Сейчас прочел я Вяземского «Пожар»[247]. (Я не представлял его себе ни таким отменным французом, ни таким отменным русским[248].) Зачем он прежде не вздумал писать по-бусурмански? Не во гнев ему будь сказано, он гораздо лучше пишет по-французски, нежели как по-русски. Вот действие хороших образцов, которых, по несчастию, у нас еще не имеется. Для того, чтоб писать хорошо на нашем языке, надо быть необыкновенным человеком, надо быть Пушкину или Карамзину[249]. Я знаю, что нынче не многие захотят признать Карамзина за необыкновенного человека; фанатизм так называемой народности, слово, по моему мнению, без грамматического значения у народа, который пользуется всем избытком своего громадного бытия в том виде, в котором оно составлено необходимостию, этот фанатизм, говорю я, многих заставляет нынче забывать, при каких условиях развивается ум человеческий и чего стоит у нас человеку, родившемуся с великими способностями, сотворить себя хорошим писателем. (Действенность красноречия в одобрении слушателей[250]), говорит Цицерон, и это относится до всякого художественного произведения. Что касается в особенности до Карамзина, то скажу тебе, что с каждым днем более и более научаюсь чтить его память. Какая была возвышенность в этой душе, какая теплота в этом сердце! Как здраво, как толково любил он свое отечество! Как простодушно любовался он его огромностию и как хорошо разумел, что весь смысл России заключается в этой огромности! А между тем, как и всему чужому, знал цену и отдавал должную справедливость! Где это нынче найдешь? А как писатель, что за стройной, звучной период, какое верное эстетическое чувство! Живописность его пера необычайна: в истории же России это главное дело; мысль разрушила бы нашу историю, кистью одною можно ее создать. Нынче говорят, что нам до слога? пиши как хочешь, только пиши дело. Дело, дело! да где его взять и кому его слушать? Я знаю, что не так развивался ум у других народов, там мысль подавала руку воображению и оба шли вместе, там долго думали на готовом языке, но другие нам не пример, у нас свой путь.
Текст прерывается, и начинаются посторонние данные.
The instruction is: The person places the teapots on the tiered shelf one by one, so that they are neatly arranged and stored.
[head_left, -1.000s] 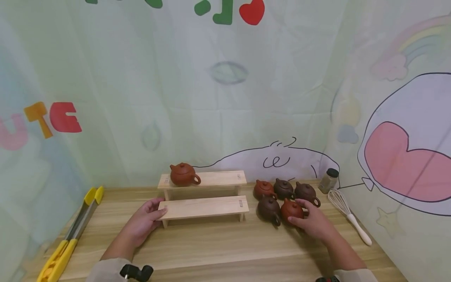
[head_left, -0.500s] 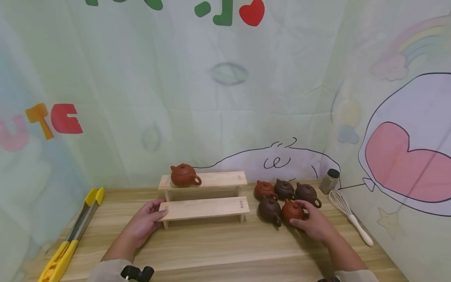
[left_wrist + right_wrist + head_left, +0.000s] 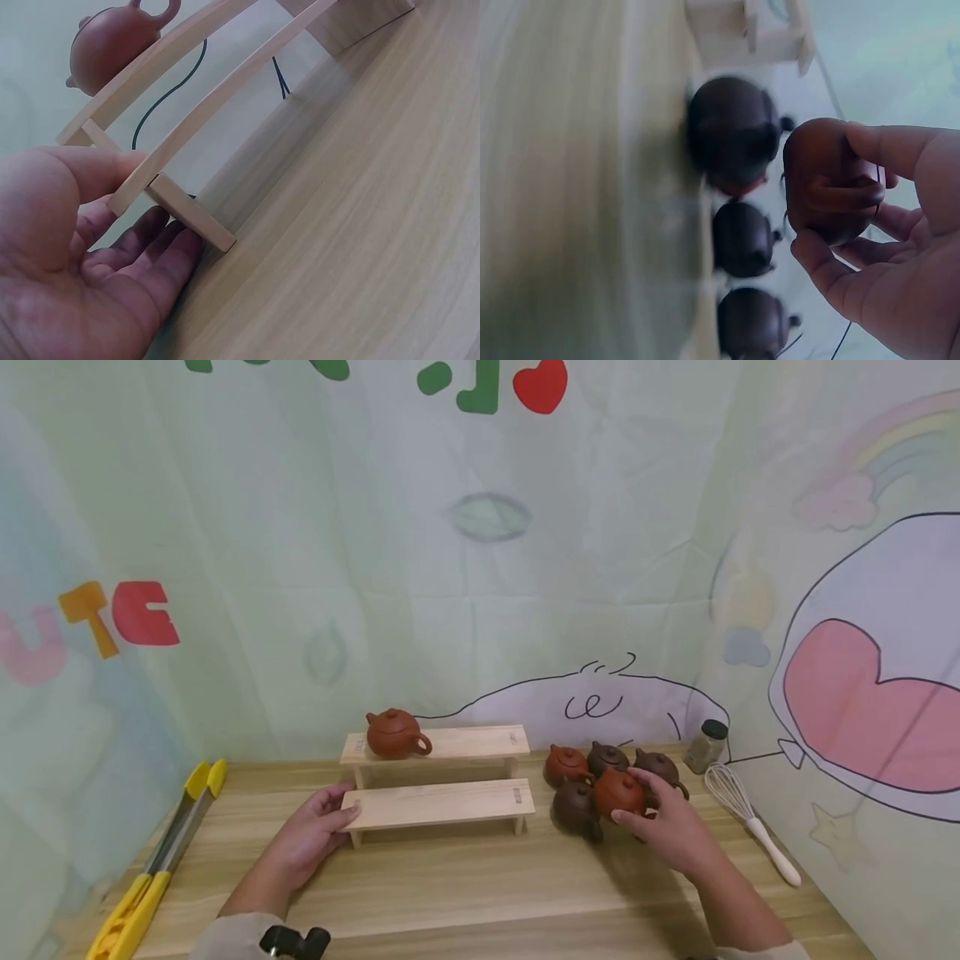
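Observation:
My right hand (image 3: 671, 827) pinches a reddish-brown clay teapot (image 3: 618, 793) between thumb and fingers. In the right wrist view that teapot (image 3: 817, 184) is off the table, its handle turned toward the palm. Close by stand a dark brown teapot (image 3: 573, 810), another reddish one (image 3: 564, 764) and two more dark ones (image 3: 606, 757). At the left end of a two-tier wooden stand (image 3: 442, 802), my left hand (image 3: 311, 831) grips the lower board, thumb on top and fingers beneath. One reddish teapot (image 3: 393, 733) sits on the upper tier's left part.
Yellow-handled tongs (image 3: 161, 852) lie along the table's left side. To the right are a whisk (image 3: 753, 822) with a pale handle and a small black-lidded jar (image 3: 707, 747). A printed cloth (image 3: 480, 585) hangs behind the wooden table (image 3: 450, 893).
The reddish teapot in my right hand has risen off the table and tilts slightly, now partly covering the teapots behind it. My left hand keeps its hold on the stand.

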Tool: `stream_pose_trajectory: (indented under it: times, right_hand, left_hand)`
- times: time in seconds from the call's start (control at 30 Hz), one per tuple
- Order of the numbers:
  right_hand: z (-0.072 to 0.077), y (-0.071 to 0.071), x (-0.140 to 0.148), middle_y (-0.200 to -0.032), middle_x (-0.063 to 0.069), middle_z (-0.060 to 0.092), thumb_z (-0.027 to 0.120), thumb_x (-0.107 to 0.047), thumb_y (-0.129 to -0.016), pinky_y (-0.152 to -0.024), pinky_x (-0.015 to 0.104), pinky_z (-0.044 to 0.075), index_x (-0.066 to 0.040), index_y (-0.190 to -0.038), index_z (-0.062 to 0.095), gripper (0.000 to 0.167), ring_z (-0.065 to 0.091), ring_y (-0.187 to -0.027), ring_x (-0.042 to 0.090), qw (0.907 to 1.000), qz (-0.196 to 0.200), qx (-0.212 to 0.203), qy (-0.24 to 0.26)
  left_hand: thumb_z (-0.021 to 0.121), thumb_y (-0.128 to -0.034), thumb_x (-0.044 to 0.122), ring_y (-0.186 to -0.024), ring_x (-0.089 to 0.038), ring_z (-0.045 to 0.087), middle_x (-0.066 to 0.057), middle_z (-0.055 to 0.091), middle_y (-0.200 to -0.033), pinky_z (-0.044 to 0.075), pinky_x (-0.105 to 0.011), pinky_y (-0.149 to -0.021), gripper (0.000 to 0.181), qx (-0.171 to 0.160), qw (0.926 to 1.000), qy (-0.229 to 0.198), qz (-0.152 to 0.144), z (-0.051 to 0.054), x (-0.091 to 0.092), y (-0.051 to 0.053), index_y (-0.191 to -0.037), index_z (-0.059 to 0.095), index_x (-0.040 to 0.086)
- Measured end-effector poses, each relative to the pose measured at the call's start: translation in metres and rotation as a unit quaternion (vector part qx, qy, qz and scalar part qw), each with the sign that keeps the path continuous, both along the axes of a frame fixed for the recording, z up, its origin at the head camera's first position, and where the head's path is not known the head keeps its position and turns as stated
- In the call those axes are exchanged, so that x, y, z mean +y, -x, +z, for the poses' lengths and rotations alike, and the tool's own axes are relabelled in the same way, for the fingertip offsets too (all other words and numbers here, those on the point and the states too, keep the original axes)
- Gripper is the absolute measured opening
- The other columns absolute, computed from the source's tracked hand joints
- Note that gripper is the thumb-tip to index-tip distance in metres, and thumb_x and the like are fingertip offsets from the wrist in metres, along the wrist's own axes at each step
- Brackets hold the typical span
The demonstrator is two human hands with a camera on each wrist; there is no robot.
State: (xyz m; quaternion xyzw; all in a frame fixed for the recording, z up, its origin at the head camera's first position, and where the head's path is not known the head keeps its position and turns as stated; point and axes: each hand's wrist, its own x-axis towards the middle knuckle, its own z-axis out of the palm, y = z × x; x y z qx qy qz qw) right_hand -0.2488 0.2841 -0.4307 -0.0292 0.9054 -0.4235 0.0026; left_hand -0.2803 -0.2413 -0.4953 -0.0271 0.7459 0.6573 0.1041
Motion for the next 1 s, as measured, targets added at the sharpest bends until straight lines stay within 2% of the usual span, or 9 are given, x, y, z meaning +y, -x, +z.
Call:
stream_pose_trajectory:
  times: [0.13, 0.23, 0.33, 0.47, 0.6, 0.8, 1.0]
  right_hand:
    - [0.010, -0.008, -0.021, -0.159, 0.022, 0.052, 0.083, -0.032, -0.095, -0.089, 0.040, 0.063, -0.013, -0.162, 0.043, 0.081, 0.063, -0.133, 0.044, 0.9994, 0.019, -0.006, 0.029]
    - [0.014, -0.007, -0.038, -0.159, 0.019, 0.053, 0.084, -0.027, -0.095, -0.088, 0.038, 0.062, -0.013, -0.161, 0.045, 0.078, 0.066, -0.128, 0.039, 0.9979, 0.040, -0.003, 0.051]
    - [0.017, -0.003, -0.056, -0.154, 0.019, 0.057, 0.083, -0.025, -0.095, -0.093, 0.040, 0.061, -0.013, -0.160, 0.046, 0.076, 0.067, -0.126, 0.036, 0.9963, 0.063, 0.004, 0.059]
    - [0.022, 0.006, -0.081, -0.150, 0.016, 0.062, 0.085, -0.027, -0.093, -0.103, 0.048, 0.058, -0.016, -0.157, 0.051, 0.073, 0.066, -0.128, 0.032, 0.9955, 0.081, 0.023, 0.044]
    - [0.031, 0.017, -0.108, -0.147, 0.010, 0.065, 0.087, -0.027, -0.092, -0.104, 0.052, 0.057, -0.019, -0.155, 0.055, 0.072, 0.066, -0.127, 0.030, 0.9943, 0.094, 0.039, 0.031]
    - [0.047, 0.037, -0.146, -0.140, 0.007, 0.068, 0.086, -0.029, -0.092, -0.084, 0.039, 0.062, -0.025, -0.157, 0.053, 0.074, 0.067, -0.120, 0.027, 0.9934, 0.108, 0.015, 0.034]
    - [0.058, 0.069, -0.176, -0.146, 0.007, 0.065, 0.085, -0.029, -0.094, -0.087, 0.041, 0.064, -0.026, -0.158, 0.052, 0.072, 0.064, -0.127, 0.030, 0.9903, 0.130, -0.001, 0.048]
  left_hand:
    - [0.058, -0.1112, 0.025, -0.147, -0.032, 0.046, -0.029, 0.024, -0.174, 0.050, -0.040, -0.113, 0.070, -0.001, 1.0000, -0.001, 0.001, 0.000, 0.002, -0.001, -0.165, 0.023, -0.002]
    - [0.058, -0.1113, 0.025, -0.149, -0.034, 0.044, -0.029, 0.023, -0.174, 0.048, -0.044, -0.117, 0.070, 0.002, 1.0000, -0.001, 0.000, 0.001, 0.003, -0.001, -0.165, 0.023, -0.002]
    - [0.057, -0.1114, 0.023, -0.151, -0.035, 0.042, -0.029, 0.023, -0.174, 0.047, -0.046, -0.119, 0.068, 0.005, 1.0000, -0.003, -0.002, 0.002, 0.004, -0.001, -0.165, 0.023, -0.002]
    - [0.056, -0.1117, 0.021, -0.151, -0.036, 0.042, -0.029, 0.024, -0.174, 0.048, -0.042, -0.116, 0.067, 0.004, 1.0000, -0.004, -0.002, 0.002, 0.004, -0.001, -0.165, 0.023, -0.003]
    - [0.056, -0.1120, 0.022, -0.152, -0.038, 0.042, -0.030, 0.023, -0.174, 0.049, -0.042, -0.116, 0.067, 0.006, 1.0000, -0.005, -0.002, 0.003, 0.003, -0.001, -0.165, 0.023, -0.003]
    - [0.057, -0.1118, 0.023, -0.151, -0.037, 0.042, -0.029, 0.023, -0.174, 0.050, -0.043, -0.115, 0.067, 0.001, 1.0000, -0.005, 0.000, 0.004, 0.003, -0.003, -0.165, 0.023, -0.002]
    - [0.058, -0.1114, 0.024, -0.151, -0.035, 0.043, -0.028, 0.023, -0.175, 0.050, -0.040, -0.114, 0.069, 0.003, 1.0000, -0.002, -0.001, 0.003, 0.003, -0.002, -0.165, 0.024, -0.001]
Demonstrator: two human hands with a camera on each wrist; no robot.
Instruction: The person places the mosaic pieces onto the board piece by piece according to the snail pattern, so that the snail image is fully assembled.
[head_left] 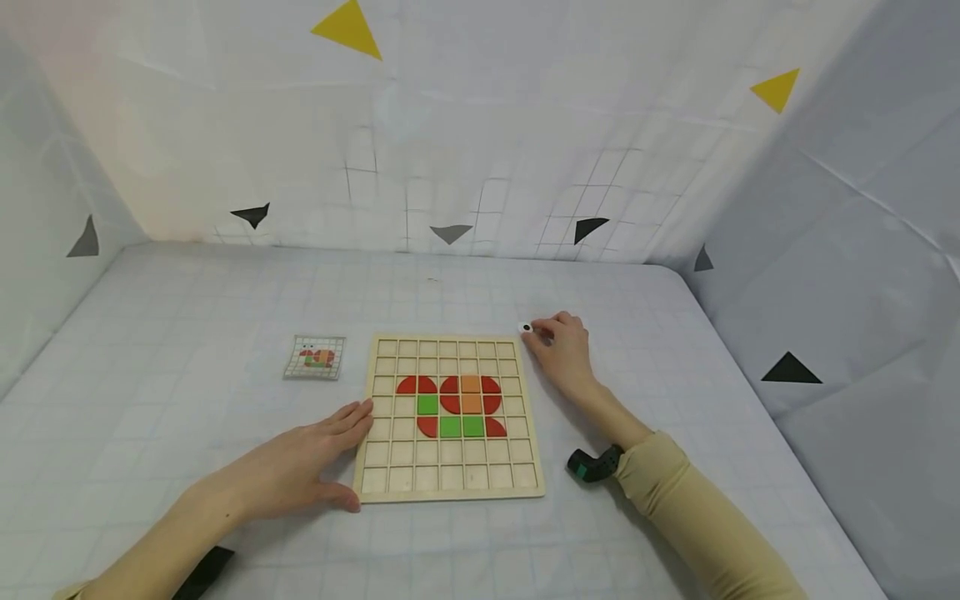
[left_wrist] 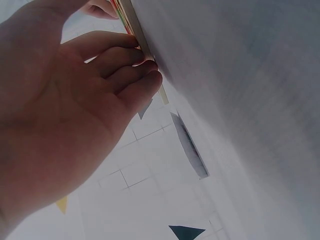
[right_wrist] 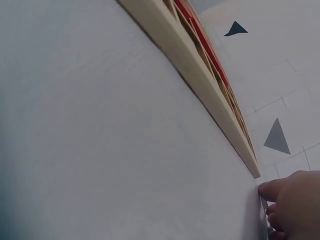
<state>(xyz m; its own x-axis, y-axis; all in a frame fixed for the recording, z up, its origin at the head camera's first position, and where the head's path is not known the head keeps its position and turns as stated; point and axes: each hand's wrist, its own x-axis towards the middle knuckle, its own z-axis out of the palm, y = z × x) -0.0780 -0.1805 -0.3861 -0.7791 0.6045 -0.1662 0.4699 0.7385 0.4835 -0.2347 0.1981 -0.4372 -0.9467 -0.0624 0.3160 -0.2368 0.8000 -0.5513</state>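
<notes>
A square wooden grid board [head_left: 450, 477] lies on the table in the head view. Red rounded pieces [head_left: 427, 385], orange squares [head_left: 471, 404] and green squares [head_left: 450, 427] fill several of its cells. At the board's left edge, my left hand [head_left: 300, 454] rests with fingers extended, its fingertips touching the rim; the left wrist view shows its palm side. Beyond the board's far right corner, my right hand [head_left: 564, 352] pinches a small white piece with a black dot [head_left: 526, 327] between thumb and forefinger. The right wrist view shows only part of that hand [right_wrist: 297, 205].
A small gridded card [head_left: 315, 358] with a red, orange and green picture lies left of the board. Black straps circle both wrists; the right one [head_left: 592, 465] is beside the board. White cloth walls [head_left: 480, 125] with yellow and black triangles enclose the table.
</notes>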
(Чтобы вернуться к В.[251]), никто, по моему мнению, не в состоянии лучше его познакомить Европу с Россией. Его оборот ума именно тот самый, который нынче нравится европейской публике. Подумаешь, что он взрос на улице St. Honoré, а не у Колымажного двора.

1839

Кн<ягине> С. Мещерской

27 мая 1839

Вы не поняли меня, княгиня, и это немало удивляет. Чтобы понять опровержение какого-либо сочинения, говорите вы, нужно быть знакомым с опровергаемым сочинением: совершенно справедливо. Поэтому я хочу в немногих словах познакомить вас с вопросом и изложить вам суть моей мысли. Но прежде всего я должен предупредить вас, что я считаю невозможным принять учение об одинаковой важности всего, находящегося в Писании. Работа здравой экзегезы научила меня различать в святой книге то, что является прямым воздействием св. духа, и то, что есть дело рук человеческих; поэтому боговдохновенность, покоящаяся на этом дивном произведении, не может сделать в моих глазах одинаково святым и ненарушимым каждое слово, каждый слог, каждую букву, к которым люди прибегли, чтобы передать мысль, которую дух святой вложил в сердца их. Чтобы стать понятным для человеческого разума, божественное слово должно было пользоваться человеческим языком, а следовательно, и подчиниться несовершенствам этой речи. Подобно тому, как сын божий, став сыном человеческим, принял все условия плоти, дух божий, проявляясь в духе человеческом, также должен был принять все условия человеческой речи; но подобно тому, как спаситель не в каждом из актов своей жизни торжествует над плотью, но во всей своей жизни в ее целом, св. дух также торжествует над человеческой речью не в каждой строчке Писания, но в его целом. Говорить, что все в Библии, с начала до конца, – вдохновение, истина, учение – значит, на мой взгляд, в одно и то же время не понимать ни природы воздействия духа божия на дух человеческий, ни божественного начала христианства, которое в силу самой его божественности не всегда может быть с успехом замкнуто в букву с вносимыми ею неизбежно видоизменениями. Нет, этого, конечно, я и не думал говорить. Не дай бог, чтобы я когда-нибудь вернулся к этим глубоким заблуждениям, причинившим столько зла человечеству[252]! Кто же не знает, что именно этому чрезмерному благоговению перед библейским текстом мы обязаны всеми раздорами в христианском обществе? что, опираясь на текст, каждая секта, каждая ересь провозглашала себя единственной истинной церковью бога? что, благодаря тексту, придан был римскому первосвященнику титул видимого главы христианства, викария И. X., и что с текстом же в руках оспаривали и доныне оспаривают его право на этот верховный сан?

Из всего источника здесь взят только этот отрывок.